About this exercise:
Output exactly the lines that run from the start of the records to the line with "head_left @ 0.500", counting both ends, and skip the pictures.

[Recorded data]
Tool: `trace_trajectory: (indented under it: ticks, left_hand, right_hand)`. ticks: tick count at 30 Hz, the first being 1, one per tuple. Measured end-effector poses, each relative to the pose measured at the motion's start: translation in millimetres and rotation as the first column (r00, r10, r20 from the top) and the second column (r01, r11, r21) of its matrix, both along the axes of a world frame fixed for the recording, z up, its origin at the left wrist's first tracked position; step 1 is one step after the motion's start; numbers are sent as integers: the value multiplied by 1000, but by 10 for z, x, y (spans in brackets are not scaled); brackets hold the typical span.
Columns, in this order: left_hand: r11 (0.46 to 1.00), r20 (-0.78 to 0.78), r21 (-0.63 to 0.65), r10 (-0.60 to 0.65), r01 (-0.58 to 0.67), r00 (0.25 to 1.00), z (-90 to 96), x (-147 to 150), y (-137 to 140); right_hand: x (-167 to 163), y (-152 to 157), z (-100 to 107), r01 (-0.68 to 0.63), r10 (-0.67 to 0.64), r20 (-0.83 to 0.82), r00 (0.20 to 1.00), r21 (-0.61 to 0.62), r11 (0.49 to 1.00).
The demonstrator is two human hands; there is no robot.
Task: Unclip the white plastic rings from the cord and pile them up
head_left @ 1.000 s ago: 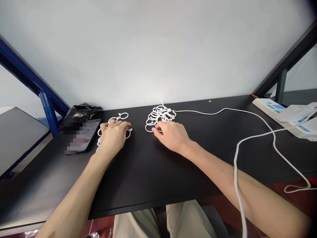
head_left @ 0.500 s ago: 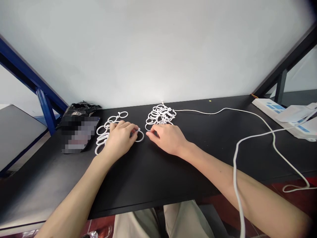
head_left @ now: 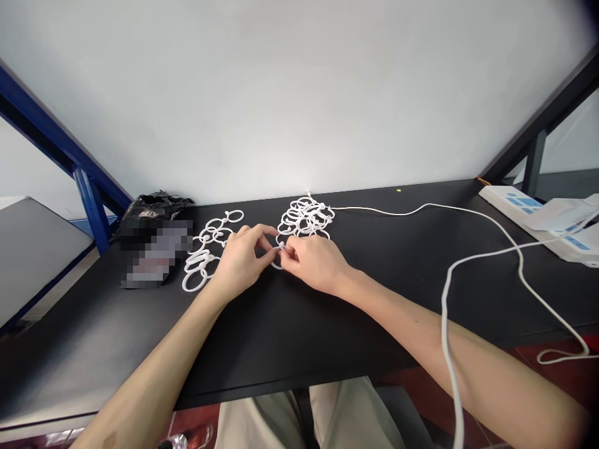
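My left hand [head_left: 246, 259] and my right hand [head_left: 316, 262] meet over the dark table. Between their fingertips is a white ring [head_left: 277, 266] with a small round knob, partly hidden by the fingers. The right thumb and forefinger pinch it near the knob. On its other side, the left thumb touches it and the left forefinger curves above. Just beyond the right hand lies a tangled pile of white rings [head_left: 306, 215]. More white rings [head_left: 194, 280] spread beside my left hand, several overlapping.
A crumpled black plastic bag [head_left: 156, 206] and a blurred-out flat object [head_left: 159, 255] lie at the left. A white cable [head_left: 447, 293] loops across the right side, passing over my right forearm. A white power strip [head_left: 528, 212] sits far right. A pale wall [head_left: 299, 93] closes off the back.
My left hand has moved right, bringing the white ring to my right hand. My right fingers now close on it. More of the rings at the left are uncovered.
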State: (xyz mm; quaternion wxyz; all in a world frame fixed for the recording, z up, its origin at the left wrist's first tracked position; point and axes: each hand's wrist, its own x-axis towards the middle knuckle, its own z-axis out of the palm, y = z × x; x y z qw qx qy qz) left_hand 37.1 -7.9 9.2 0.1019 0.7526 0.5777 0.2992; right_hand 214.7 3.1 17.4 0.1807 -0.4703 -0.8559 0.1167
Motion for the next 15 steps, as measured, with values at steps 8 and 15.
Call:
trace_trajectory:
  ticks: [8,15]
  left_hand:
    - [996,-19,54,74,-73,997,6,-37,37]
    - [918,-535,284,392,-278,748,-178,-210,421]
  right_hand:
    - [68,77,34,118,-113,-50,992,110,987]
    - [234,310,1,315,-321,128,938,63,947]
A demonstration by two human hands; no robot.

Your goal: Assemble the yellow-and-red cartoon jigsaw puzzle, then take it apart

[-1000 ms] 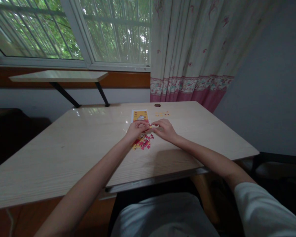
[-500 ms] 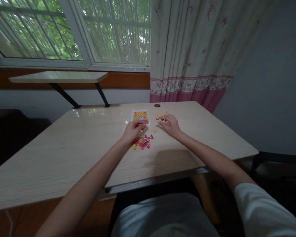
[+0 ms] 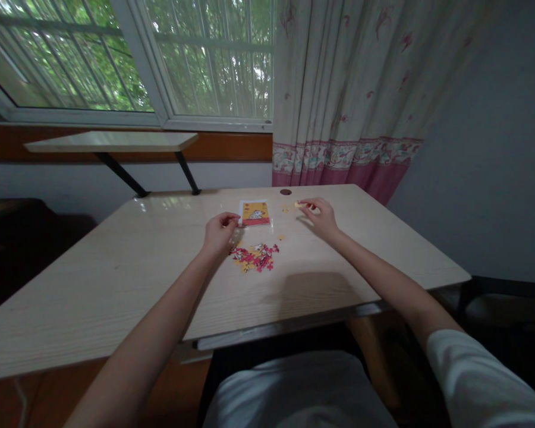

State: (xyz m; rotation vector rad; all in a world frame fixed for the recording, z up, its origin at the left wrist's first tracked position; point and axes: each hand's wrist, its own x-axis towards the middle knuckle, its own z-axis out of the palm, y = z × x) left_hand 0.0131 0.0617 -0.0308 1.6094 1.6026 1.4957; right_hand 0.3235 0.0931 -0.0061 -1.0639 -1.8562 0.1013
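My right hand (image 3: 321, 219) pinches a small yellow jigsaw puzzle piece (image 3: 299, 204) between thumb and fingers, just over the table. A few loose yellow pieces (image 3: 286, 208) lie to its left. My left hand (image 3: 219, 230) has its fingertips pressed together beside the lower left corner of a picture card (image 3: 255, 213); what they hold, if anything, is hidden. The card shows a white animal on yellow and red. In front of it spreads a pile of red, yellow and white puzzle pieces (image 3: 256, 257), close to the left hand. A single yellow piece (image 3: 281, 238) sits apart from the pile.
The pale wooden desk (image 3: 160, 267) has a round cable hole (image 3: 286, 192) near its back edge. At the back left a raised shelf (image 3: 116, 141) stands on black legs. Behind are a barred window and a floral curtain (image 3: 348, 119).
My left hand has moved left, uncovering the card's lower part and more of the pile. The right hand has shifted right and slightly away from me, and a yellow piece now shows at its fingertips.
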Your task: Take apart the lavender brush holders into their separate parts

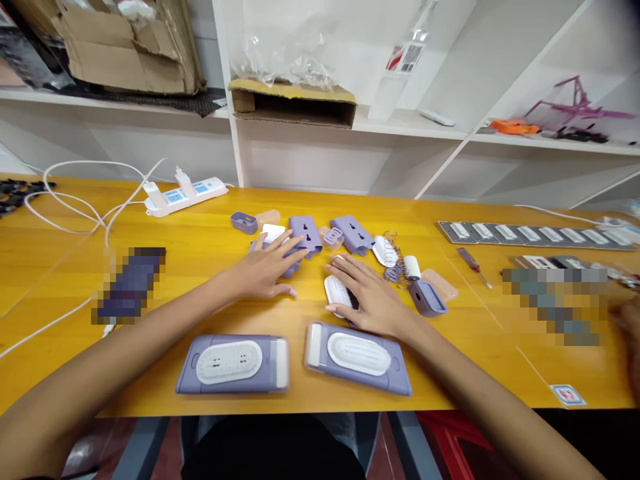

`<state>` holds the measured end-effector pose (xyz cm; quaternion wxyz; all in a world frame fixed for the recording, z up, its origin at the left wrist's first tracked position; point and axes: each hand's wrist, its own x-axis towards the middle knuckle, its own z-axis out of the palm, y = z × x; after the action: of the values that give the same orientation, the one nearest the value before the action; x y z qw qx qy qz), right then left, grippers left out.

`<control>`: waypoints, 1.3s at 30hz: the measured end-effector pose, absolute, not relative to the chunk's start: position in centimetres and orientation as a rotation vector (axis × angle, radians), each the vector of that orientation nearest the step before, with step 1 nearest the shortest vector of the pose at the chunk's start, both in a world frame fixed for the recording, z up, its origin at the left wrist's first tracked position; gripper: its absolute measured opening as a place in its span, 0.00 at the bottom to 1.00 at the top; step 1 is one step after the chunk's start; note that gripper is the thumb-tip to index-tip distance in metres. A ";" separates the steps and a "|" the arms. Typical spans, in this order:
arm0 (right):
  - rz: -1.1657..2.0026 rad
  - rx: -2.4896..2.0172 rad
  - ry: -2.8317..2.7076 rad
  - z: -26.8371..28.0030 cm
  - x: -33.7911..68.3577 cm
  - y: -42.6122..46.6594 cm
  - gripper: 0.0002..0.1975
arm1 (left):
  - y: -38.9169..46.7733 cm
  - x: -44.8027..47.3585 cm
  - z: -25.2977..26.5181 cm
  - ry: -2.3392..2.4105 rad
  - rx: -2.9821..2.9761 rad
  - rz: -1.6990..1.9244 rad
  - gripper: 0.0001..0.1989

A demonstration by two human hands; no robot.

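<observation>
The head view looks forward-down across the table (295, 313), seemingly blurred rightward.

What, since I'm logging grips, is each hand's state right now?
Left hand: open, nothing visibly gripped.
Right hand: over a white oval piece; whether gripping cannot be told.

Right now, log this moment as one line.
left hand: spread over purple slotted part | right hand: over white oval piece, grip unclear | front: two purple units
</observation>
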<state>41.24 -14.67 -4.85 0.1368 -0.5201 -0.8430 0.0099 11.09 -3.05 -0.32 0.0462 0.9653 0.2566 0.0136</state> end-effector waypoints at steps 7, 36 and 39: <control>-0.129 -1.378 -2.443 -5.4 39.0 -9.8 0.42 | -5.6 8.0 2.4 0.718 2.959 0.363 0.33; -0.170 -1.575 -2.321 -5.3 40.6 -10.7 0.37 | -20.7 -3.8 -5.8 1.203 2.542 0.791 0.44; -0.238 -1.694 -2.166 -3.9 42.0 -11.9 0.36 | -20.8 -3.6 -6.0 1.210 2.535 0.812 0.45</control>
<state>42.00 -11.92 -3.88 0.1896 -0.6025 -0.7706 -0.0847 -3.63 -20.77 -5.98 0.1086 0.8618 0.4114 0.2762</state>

Result for this exercise:
Tool: `trace_trajectory: (indented under it: ticks, left_hand, right_hand)`. ticks: tick count at 30 Hz, the first being 1, one per tuple. Measured end-effector poses, each relative to the pose measured at the motion's start: translation in millimetres and rotation as the first column (r00, r10, r20 from the top) and the second column (r01, r11, r21) of its matrix, both along the axes of a world frame fixed for the recording, z up, its origin at the left wrist's first tracked position; step 1 is one step after the motion's start; numbers are sent as integers: the value multiplied by 1000, but by 10 for z, x, y (spans in brackets are not scaled); brackets hold the typical span.
Columns, in this order: left_hand: r11 (0.46 to 1.00), r20 (-0.78 to 0.78), r21 (-0.63 to 0.65), r10 (-0.60 to 0.65), r01 (-0.58 to 0.67), r00 (0.25 to 1.00), z (-90 to 96), x (-147 to 150), y (-137 to 140); right_hand: x (-167 to 163), y (-152 to 157), z (-100 to 107), r01 (-0.68 to 0.63), r10 (-0.67 to 0.64), r20 (-0.83 to 0.82), r00 (0.20 to 1.00), r21 (-0.61 to 0.62), r11 (0.49 to 1.00).
The demonstrator is two human hands; there is no robot.
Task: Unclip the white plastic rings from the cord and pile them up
head_left @ 1.000 s ago: 
head_left @ 0.500 s ago: 

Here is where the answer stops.